User:Karmella Haynes/Notebook/PcTF Genomics/2014/02/10

Pc-TF Genomics

02/10/14

ChIP-seq analysis via STAR

Significance Tester for the Accumulation of Reads (STAR) is a program used by Bramswig et al. to determine enrichments of H3K27me3, since "the broad architecture of the repressive H3K27me3 mark requires more sensitive peak-calling algorithms for precise analysis"
Paper reference for STAR is Lefterova MI, et al. Cell-specific determinants of peroxisome proliferator-activated receptor gamma function in adipocytes and macrophages. Mol Cell Biol. 2010;30(9):2078–2089.
Website for STAR is http://www.cbil.upenn.edu/STAR/
Bramswig et al. used the following setting in their STAR analysis: sliding window of 5,000 bp, step size of 1,000 bp, and a FDR=0.5%.

PROCEDURE

Download the zip file. Move unzipped STAR_1.0 folder to Applications. STAR_1.0 folder contains:
- README
- STAR.jar
- STAR.java
- test_data.txt (Note: running the program with this file name gave an error.
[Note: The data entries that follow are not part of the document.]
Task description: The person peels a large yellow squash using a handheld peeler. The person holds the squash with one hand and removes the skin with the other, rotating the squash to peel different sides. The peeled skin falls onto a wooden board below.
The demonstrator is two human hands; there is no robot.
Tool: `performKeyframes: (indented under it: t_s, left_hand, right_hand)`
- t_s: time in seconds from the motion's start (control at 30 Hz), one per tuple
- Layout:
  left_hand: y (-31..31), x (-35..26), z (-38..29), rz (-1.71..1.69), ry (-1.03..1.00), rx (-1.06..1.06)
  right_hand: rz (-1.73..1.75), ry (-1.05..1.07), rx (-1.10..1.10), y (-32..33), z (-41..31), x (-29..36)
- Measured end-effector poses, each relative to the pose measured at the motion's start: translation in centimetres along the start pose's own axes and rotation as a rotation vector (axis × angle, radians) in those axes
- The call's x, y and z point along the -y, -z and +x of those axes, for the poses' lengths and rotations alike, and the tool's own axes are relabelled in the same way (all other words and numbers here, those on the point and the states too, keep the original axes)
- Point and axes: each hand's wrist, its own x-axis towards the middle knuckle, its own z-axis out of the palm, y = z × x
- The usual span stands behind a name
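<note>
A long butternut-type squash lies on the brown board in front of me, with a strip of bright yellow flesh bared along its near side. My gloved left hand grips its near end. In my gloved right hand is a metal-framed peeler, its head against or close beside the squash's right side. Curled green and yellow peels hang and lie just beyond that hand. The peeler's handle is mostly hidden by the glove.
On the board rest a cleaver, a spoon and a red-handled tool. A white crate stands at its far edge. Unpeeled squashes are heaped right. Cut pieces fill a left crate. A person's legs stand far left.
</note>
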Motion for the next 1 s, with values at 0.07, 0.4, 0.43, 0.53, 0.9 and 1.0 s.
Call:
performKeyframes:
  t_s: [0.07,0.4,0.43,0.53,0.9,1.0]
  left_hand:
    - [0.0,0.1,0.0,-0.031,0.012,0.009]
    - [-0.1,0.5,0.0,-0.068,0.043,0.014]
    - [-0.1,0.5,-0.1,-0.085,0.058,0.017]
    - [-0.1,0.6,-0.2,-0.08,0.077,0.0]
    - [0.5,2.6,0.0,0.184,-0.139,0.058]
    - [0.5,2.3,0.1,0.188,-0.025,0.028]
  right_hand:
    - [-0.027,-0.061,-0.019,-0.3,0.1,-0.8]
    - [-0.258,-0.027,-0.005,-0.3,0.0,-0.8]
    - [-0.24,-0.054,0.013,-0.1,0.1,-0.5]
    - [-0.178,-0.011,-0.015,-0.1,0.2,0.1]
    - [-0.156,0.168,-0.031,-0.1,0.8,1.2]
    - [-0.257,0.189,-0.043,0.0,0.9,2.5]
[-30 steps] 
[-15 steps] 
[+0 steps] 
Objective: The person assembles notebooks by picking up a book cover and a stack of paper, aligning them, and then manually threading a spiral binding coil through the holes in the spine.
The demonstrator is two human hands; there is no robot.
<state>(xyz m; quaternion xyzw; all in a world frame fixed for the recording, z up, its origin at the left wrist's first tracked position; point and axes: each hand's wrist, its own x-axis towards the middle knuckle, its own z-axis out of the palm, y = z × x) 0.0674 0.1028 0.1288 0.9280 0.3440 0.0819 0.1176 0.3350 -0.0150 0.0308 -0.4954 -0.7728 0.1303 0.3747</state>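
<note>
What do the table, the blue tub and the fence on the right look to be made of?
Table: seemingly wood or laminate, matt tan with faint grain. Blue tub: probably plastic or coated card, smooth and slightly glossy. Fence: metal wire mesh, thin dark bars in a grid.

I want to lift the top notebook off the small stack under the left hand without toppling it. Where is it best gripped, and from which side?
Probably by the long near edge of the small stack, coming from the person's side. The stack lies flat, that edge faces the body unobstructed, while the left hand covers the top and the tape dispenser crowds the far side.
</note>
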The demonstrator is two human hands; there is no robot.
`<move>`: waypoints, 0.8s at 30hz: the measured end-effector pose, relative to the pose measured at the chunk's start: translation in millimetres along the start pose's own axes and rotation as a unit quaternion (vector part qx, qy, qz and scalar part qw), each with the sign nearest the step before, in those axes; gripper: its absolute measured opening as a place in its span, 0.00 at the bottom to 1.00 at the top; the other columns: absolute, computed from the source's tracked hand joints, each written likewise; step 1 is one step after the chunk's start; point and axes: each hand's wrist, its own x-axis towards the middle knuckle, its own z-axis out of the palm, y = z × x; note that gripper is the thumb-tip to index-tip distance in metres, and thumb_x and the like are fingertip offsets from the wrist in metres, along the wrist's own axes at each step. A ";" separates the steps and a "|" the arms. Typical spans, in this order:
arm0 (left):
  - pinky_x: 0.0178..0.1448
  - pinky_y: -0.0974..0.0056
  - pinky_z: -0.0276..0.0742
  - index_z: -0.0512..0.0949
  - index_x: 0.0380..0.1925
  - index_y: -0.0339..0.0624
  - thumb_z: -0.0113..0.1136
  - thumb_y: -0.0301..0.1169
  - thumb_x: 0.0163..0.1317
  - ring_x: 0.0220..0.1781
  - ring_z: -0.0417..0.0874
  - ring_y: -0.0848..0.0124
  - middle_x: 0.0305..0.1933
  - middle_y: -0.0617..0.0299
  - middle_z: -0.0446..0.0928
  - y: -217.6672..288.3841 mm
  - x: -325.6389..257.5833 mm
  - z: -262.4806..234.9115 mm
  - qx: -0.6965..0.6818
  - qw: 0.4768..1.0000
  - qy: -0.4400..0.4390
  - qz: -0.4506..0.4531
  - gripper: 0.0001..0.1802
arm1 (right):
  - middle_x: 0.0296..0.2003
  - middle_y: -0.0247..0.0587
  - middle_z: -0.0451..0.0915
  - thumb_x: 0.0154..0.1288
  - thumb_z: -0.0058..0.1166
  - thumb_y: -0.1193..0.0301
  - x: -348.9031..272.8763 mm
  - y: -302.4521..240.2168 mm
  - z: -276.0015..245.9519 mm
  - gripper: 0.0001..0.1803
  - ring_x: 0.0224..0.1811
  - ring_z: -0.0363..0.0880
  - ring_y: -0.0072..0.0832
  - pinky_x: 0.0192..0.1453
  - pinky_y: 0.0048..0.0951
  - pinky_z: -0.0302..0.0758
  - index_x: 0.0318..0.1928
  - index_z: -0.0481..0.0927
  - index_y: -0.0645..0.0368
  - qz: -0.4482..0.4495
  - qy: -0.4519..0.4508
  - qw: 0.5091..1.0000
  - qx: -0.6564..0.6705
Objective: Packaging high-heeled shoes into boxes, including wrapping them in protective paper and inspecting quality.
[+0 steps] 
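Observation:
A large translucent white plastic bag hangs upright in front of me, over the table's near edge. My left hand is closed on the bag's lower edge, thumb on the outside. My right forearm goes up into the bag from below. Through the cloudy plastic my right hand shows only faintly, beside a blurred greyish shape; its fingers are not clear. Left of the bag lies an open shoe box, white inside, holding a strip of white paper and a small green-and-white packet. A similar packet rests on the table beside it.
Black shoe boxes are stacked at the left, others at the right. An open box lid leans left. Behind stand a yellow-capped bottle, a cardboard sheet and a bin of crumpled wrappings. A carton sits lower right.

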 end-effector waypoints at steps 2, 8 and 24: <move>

Changing the name to test_data1.txt fixes the problem)
Mac: Run the Terminal utility. COMMAND: open -a Terminal /applications/STAR_1.0
- This opens a new Terminal window called STAR-1.0 -- bash -- [size of window]
README instructs user to try COMMAND: java -jar STAR.jar 10 1 true .5 10 true test_data1.txt false false test_out 1 true 10 5 0
- This generated two files test_out_spans and test_out_wig in the STAR_1.0 folder
Everything appears to be working

USAGE

The COMMAND java -jar STAR.jar 10 1 true .5 10 true test_data1.txt false false test_out 1 true 10 5 0 is a string of parameter values...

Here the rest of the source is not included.